Children are screened by “physician assistants, nurse practitioners practitioners and EMTs,” the official said. 

But experts say it’s important for children to be examined by pediatricians who know exactly what to look for.

Symptoms can spiral into more serious illnesses if health care providers miss them, said Dr. Julie Linton, co-chair of the American Academy of Pediatrics immigrant health special interest group. For example, signs of sepsis ― the body’s potentially life-threatening response to an infection ― are different in adults than in kids and can involve subtle changes such as increased heart rate or fast breathing, she said.

“Kids get sick quickly,” Linton said. “Each hour of delay for treatment can increase mortality.”

Ayoub-Rodriguez said it’s also important that children are monitored after an initial screening to make sure symptoms don’t worsen.
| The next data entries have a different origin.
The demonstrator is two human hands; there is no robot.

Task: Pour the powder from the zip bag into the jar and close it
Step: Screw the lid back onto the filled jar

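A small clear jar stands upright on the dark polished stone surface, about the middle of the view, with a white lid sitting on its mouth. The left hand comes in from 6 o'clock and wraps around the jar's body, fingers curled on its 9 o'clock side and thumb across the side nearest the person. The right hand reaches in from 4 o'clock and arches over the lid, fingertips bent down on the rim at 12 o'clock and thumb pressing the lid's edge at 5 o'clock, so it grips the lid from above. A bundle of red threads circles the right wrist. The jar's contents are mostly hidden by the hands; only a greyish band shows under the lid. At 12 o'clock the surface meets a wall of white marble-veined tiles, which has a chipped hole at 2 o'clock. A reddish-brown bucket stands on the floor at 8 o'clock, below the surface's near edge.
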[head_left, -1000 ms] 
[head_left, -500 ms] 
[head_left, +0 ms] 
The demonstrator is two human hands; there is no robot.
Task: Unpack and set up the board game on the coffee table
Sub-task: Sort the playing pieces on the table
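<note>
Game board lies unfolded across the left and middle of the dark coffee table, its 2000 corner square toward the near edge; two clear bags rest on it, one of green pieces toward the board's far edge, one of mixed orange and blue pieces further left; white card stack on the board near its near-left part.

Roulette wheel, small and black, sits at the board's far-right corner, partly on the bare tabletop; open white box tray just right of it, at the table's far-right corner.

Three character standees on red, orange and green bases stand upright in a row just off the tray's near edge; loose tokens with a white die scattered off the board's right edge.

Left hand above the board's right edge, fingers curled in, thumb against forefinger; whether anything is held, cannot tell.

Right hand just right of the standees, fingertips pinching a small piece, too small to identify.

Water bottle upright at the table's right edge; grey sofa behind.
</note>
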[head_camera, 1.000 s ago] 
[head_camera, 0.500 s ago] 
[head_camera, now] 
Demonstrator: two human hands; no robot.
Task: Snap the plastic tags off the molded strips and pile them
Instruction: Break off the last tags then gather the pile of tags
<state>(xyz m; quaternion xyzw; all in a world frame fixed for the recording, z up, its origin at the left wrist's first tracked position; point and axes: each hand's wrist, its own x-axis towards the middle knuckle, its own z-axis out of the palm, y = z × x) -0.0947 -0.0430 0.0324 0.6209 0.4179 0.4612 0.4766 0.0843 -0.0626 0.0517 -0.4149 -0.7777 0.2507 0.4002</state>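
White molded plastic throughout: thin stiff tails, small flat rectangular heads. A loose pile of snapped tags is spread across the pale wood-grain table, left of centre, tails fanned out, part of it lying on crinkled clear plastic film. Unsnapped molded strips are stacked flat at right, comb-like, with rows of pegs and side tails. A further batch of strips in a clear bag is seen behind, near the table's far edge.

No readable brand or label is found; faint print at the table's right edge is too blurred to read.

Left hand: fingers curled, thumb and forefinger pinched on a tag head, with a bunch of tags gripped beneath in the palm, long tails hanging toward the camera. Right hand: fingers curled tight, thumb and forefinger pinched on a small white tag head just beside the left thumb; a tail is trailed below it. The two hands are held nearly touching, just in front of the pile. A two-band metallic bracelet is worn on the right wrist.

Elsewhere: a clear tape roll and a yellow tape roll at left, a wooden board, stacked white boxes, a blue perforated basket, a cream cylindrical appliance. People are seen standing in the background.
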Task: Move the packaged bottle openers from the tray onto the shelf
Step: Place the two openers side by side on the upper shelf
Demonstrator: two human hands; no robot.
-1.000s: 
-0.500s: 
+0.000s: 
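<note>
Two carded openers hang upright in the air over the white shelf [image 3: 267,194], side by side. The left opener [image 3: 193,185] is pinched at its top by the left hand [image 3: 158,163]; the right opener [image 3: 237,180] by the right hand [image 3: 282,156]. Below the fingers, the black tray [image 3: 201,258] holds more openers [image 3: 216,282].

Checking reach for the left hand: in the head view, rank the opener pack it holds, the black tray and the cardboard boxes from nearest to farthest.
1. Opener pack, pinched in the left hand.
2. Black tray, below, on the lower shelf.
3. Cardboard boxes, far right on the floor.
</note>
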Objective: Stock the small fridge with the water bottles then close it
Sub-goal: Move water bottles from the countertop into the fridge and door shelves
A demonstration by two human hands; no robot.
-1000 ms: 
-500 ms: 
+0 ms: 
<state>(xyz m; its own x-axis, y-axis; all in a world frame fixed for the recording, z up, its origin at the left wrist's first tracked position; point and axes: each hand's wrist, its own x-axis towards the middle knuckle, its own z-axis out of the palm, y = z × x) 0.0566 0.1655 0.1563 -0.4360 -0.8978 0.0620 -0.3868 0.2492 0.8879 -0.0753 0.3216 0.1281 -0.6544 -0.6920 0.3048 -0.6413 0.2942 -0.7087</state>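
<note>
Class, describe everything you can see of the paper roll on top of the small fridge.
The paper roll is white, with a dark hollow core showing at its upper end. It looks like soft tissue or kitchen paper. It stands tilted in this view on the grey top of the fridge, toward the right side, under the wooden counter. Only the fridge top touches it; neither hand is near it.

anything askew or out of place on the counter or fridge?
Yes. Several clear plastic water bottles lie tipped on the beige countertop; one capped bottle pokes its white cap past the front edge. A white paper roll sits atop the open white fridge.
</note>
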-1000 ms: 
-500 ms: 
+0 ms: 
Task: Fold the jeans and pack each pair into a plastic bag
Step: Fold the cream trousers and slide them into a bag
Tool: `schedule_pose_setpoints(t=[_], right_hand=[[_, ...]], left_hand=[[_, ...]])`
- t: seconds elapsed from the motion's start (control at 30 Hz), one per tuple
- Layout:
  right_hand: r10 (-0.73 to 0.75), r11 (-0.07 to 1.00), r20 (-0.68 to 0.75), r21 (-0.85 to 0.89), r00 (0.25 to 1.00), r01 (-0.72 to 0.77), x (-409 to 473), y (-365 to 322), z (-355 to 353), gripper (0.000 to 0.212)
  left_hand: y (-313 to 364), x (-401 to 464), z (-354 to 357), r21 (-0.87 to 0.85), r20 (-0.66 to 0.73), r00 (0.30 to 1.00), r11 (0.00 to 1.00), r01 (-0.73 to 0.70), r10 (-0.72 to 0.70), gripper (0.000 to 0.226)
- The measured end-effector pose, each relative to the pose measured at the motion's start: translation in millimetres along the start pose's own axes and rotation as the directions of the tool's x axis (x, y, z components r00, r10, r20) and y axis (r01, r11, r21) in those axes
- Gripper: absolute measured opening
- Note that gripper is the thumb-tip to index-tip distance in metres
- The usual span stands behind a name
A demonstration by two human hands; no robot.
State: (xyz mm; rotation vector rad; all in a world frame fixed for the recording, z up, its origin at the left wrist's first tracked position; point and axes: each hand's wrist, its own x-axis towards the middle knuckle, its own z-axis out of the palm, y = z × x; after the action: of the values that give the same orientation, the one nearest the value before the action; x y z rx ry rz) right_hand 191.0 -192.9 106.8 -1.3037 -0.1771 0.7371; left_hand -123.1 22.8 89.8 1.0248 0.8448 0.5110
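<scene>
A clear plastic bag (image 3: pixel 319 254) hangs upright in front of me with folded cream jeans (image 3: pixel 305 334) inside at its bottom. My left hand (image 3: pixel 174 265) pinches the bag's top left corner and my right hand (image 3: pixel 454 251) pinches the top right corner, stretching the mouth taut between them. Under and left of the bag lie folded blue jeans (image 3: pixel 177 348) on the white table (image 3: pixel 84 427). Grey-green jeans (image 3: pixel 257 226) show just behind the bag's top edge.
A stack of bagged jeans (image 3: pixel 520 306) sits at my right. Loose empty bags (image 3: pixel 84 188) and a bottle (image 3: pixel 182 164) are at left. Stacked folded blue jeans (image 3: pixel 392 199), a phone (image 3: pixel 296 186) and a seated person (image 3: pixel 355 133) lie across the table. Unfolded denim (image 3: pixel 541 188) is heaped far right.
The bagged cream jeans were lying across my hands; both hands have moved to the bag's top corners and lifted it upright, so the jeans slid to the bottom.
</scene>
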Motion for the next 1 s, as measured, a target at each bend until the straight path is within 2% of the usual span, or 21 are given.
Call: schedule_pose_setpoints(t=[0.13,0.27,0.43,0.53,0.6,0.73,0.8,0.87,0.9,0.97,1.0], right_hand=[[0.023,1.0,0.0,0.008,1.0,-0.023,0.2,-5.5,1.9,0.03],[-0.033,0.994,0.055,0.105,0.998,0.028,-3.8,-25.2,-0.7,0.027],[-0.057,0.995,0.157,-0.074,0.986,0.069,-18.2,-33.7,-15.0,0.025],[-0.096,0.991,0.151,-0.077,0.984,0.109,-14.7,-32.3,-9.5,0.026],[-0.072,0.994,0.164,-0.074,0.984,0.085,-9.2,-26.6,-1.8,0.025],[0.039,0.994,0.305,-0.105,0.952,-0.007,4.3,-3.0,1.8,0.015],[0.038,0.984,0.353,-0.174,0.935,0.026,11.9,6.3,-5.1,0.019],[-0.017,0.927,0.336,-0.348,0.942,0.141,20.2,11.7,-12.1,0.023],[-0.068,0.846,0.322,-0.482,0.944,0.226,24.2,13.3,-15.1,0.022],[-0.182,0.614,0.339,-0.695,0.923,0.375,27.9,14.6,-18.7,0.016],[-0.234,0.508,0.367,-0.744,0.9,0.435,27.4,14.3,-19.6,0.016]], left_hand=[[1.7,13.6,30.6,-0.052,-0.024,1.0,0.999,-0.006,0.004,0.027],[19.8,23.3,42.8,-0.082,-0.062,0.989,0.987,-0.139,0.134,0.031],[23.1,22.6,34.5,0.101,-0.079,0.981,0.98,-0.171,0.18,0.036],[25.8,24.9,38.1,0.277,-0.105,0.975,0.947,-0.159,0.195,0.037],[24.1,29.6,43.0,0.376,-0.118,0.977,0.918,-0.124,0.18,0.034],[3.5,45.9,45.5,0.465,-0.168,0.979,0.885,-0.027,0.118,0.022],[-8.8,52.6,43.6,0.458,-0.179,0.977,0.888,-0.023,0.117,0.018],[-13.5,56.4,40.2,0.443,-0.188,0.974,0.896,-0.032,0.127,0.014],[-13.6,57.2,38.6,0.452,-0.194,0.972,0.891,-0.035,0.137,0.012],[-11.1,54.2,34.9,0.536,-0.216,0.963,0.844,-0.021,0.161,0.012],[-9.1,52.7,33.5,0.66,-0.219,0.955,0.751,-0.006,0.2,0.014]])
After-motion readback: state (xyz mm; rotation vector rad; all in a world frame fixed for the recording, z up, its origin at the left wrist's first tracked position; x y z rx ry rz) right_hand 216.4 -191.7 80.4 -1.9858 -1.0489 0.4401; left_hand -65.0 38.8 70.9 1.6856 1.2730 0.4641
Felipe Gomez Alonso, 8, died less than 24 hours after being detained by Border Patrol in December. He initially had glossy eyes and a cough, and he was diagnosed with a common cold and given Tylenol. Then he developed a fever, began vomiting and died from the flu.  

In my opinion, CBP facilities aren’t suitable for anyone. They are absolutely, positively, not in any capacity appropriate for children.Neha Desai, the director of immigration at the National Center for Youth Law.

CBP facilities are not typically set up for long-term care. Only “basic, low acuity care is provided” on site after a child is examined, the agency official said. 

Border Patrol facilities in McAllen, Texas, the most heavily trafficked stations in the U.S., are “among the few in the country that have a small number of midlevel health professionals — nurse practitioners or physician assistants — on site,” The New York Times reported in March. 

CBP stations have become so overcrowded that Ayoub-Rodriguez worries it would be difficult for staff to give sick migrant children the attention they need, even in stations that do have medical professionals available.

“I imagine [the signs] are very easy to miss,” she said. “One minute they are just taking a nap, and the next they’re not responsive when you’re trying to wake them up.”

Conditions Not Suitable For Children

Sick children need to recover in a safe environment, but border facilities could exacerbate their illnesses. Migrants refer to these holding cells as “hieleras” ― Spanish for “iceboxes” ― or “perreras” ― Spanish for “dog kennels” ― to describe their cold temperatures and chain-link fences. Children often sleep on the floor covered only by foil-like Mylar blankets.

“In my opinion, CBP facilities aren’t suitable for anyone,” Desai said. “They are absolutely, positively, not in any capacity appropriate for children.”

According to the Flores Settlement, a 1997 government agreement that outlines immigrant children’s rights, minors should only be kept in these facilities for up to 72 hours. But activists told HuffPost that the government regularly violates this settlement because of overcrowding in Office of Refugee Resettlement shelters, where children are detained while they await sponsors.

Vasquez, the teen who died this week, was held in a CBP facility for six days ― twice as long as the Flores Settlement permits. Desai said a minor was recently recently kept in a temporary holding cell for 11 days.

Children with illnesses need access to food, water and nutritious liquids such as Pedialyte or Gatorade, which they can’t easily get in border facilities.

Jakelin’s father said his daughter was not given water while they were detained, a claim that Border Patrol denied, and immigrants report being fed frozen ham sandwiches in these facilities.

Linton said kids are often returned to CBP stations after going to the hospital, which violates basic medical guidance. Both Felipe and Juan de León Gutiérre, a 16-year-old who died in April after being taken into Border Patrol custody, were returned to government-run facilities after they were examined by medical professionals.

No child can recover while “lying on a concrete floor on a mat, with cages that extend from floor to ceiling, and lights kept on 24/7 disrupting their sleep,” Linton said.

“These are not conditions that promote healing,” she said. “They further place children at risk for serious repercussions from illnesses.”